Credit Suisse began trading in Portuguese BCP shares on Tuesday, with analysts pointing to a 10% drop in Portuguese shares over the next 12 months.
The bank’s shares fell about 2% this Tuesday morning, on a day when nearly 50 million shares were traded – compared to the six-month daily average of 53 million shares.
According to a note quoted by Bloomberg, the investment bank gave an “underperform” recommendation, equal to “sell”, one of the lowest of all coverages on record.
The target price was set at 15 cents per share, a value that is below 16.97 cents with which the bank led by Miguel Maya closes yesterday’s session.
In total, the Portuguese bank collects eight notes from analysts who recommend “buying” their shares, five advising them to “keep” it and two saying that it would be best to “sell”, including Credit Suisse.

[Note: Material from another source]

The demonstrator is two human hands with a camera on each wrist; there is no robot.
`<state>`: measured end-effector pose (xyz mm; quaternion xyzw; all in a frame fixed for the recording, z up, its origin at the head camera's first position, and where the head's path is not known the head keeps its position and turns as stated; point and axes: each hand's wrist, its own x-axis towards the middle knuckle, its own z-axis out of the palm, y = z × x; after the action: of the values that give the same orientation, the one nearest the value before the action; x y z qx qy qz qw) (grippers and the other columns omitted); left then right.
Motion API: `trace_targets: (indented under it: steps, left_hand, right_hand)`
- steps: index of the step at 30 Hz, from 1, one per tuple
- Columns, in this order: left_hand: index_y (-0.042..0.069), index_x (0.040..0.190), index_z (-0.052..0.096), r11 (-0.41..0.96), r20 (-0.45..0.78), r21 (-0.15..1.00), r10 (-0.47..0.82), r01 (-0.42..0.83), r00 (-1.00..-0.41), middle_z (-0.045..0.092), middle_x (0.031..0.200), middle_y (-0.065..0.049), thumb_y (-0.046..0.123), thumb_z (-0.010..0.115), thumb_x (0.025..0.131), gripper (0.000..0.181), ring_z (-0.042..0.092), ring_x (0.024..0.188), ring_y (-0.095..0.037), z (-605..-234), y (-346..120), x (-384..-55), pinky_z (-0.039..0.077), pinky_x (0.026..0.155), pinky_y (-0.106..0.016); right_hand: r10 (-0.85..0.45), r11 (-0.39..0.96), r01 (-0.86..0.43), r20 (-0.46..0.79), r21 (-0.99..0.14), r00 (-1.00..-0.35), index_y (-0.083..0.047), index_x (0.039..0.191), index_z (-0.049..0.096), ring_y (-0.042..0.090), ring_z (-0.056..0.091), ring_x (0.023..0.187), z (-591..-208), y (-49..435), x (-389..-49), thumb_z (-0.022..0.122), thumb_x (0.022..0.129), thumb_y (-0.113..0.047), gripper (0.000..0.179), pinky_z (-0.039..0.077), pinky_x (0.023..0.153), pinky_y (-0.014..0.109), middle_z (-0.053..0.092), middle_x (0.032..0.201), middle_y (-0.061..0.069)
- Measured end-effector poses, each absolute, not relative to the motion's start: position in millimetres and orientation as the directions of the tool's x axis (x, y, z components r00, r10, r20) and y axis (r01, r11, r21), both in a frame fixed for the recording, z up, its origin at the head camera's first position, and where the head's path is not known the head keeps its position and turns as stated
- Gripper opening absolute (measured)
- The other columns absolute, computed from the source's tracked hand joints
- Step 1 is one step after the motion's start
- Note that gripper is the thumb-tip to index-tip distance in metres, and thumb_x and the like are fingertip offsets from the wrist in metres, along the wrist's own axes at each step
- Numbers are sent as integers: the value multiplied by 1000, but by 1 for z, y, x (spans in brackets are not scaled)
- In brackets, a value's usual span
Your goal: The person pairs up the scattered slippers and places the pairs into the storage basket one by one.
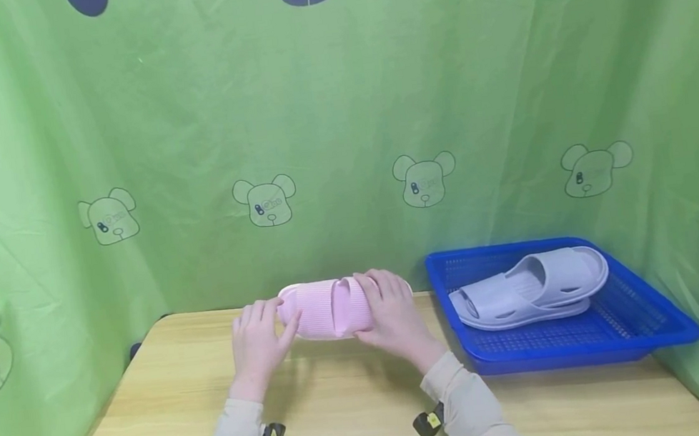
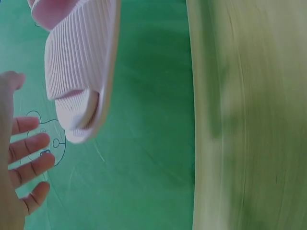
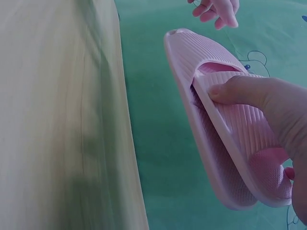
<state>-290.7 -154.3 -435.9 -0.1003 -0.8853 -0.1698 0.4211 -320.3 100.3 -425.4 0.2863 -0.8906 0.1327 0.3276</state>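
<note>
A pair of pink ribbed slippers (image 1: 318, 311) is held up over the far part of the table, one slipper tucked into the other. My right hand (image 1: 393, 317) grips the pair at its right end, with the thumb (image 3: 232, 92) pressed on a ribbed strap in the right wrist view. Beside the left end is my left hand (image 1: 256, 340), its fingers spread and relaxed. A gap shows between those fingers (image 2: 31, 148) and the slippers (image 2: 79, 57) in the left wrist view.
To the right stands a blue plastic basket (image 1: 648, 317) with a pair of grey slippers (image 1: 504, 297) in it, one partly inside the other. The wooden table (image 1: 344, 398) meets a green curtain (image 1: 336, 104) printed with bear faces at its back and sides.
</note>
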Motion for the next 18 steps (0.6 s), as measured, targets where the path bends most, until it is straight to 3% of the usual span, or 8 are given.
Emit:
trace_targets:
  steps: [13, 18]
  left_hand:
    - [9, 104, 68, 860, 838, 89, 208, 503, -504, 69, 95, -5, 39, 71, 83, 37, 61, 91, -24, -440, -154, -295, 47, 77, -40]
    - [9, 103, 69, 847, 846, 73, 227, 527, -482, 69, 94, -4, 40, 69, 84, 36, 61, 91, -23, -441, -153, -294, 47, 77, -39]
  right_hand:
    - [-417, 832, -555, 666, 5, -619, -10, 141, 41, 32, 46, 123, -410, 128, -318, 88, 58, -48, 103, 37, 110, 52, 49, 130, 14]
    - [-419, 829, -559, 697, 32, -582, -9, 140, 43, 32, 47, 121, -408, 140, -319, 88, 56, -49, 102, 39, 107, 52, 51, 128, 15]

The average target price for all ratings is 17 cents, roughly equal to the current quote.
This year, BCP has amassed a 35% gain on the Portuguese stock market and since the end of September it has been in the “red zone” of the RSI, the relative strength index which measures the force with which an asset is bought or sold. As a rule, if a security is above 70 values - as is the case – it means that a short-term correction can occur.
Yesterday, the Fitch improved the outlook on the ratings of BCP and Caixa Geral de Depósitos (CGD), and confirmed the ratings of both financial institutions.
In the case of the bank led by Miguel Maya, the ‘outlook’ went from negative to stable, with the ‘valuation’ kept at BB, which corresponds to the second level of the speculative investment category (the so-called ‘trash’). . “The review of the ‘outlook’ reflects, in particular, the resilience of BCP’s asset quality and profitability since [o início] of the pandemic crisis, backed by an efficient and highly diversified business model “, can be read in the note released by Fitch this Monday.